[Fixed] Host is not allowed to connect to this MySQL server

Application developers may encounter difficulties connecting to a database hosted on a server other than the local server. In this article, we will resolve a common error that occurs when connecting to a MySQL database remotely from outside the network or from another host.

SQLSTATE[HY000] [1130] Host '172.19.0.11' is not allowed to connect to this MySQL server error occurs when the connection request is rejected by the MySQL server. By default, the MySQL server only accepts connections from local hosts and not from other hosts.

To enable the remote connections, we need to do the following steps –

1. Enable remote connections from the config
2. Create a new user and allow it to connect to the database server from the specific host (or all hosts)
3. Flush privileges

Enable Remote connections from MySQL config

Open the MySQL config using your favorite text editor, such as nano.
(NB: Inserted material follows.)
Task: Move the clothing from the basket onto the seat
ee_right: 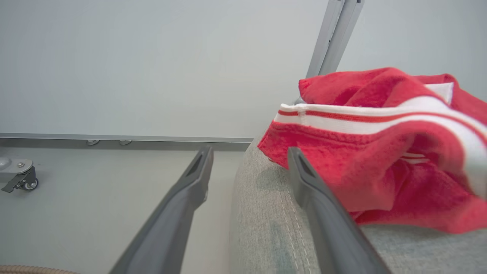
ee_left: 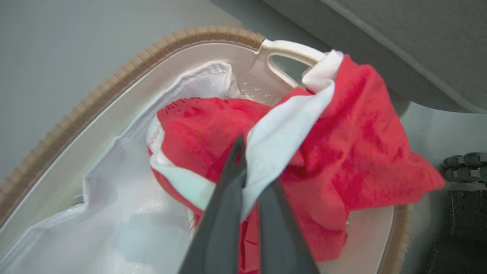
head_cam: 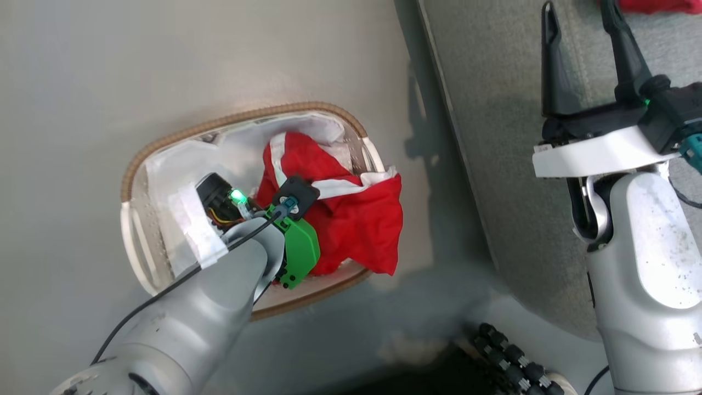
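Observation:
The white basket [head_cam: 241,118] with its brown rim stands on the floor, left of the grey seat [head_cam: 510,109]. Red clothing [head_cam: 356,219] with white trim lies in it and drapes over its right rim. My left arm's wrist [head_cam: 285,219] reaches down into the basket and hides the fingers in the head view. In the left wrist view my left gripper [ee_left: 247,167] is shut on the red and white clothing [ee_left: 342,144], above the white liner [ee_left: 125,213]. My right gripper [head_cam: 578,11] hovers open over the seat [ee_right: 266,236], with nothing in it. A second piece of red clothing [ee_right: 380,152] with striped trim lies on the seat, right of my right gripper [ee_right: 249,152].
The basket's side handle [ee_left: 289,53] faces the seat edge. My dark wheeled base [head_cam: 504,356] sits near the bottom of the head view. A caster [ee_right: 23,180] and a grey upright post [ee_right: 335,34] stand by the pale wall behind the seat.

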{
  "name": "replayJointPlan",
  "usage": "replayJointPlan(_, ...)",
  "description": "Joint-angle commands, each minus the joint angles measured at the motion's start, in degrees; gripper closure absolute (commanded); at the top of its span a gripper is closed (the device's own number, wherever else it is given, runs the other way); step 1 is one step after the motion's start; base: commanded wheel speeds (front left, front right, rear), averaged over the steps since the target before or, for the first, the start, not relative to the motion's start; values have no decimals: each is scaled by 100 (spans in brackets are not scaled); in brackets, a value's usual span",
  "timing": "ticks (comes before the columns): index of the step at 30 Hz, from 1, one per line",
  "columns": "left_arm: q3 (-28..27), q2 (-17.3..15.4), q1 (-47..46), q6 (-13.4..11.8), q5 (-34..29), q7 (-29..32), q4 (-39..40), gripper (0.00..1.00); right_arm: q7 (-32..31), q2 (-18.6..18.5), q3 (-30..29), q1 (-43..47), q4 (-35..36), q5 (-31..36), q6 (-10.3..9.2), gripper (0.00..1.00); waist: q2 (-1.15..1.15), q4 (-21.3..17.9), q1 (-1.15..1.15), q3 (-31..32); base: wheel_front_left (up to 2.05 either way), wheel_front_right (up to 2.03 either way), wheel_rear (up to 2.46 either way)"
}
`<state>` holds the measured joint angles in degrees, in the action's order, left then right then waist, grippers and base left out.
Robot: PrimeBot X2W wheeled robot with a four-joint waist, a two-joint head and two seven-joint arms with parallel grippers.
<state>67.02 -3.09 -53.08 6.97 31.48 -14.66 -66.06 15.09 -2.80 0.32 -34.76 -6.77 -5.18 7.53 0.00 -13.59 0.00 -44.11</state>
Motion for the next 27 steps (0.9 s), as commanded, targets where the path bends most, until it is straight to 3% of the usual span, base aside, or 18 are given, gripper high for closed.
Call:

The MySQL file is usually located at /etc/mysql/my.cnf or /etc/my.cnf or /etc/mysql/mysql.conf.d/mysqld.cnf. The location of the MySQL configuration file depends on the version of MySQL you’re using. Check all of these locations to see if you can find the configuration file. Please join our Discord server and let us know if you haven’t found the config file yet. Perhaps we can assist you.

Once found the config file, open it and comment out the line bind-address = 127.0.0.1.

Just add # before the line to comment it out.

# bind-address = 127.0.0.1

Create new MySQL user

We create a mysql user with the host as ‘localhost’ for local use, but when adding a user for remote connections, we must replace the localhost with the IP address of the remote computer.

Login to MySQL as root –

sudo mysql

Or

mysql -u root -p

Depending on the method you select, you will be prompted to enter your password. If you’re using the second method, enter the MySQL root user’s password, or the sudo password if you’re logging in with sudo.

Once in the MySQL command-line, create a new user –

> CREATE USER 'username'@'ip-address' IDENTIFIED BY 'set-password';

You should see the following message if the new user is created –

Query OK, 0 rows affected (0.02 sec)

We will now give the newly created user permissions to manage a specific database on the server. We can also give this user access to all of the databases on the server, but this is not recommended. I recommend that you create a new database(s) for your application(s) and grant this user permissions to manage the database(s).

> GRANT ALL PRIVILEGES ON database_name.* TO 'username'@'ip-address';

Once done, please flush the privileges for the changes to take effect.

> FLUSH PRIVILEGES;

Allow all remote connections

As in the preceding command, I instructed to replace the ip-address with the remote computer’s IP address. Only connections from that remote computer will be permitted. However, we can also use the ‘%’ wildcard to allow all connections, regardless of whether they are from your computer or from that basement guy who needs access to your database for personal reasons. 😉 They will, however, need to enter the correct credentials to access the database.

> GRANT ALL PRIVILEGES ON database_name.* TO 'username'@'%';

If your database server is in production, it is highly recommended to not use ‘%’ wildcard.

Allow connections from a range of IP address

If the remote servers are on the same network, their IP addresses can easily be allowed to allow remote connections without the need for multiple MySQL users.

> GRANT ALL PRIVILEGES ON database_name.* TO 'username'@'172.19.0.*';

Notice how the last octet of the IP address has been replaced with * in the above command. This allows all servers with that IP address to begin with 172.19.0.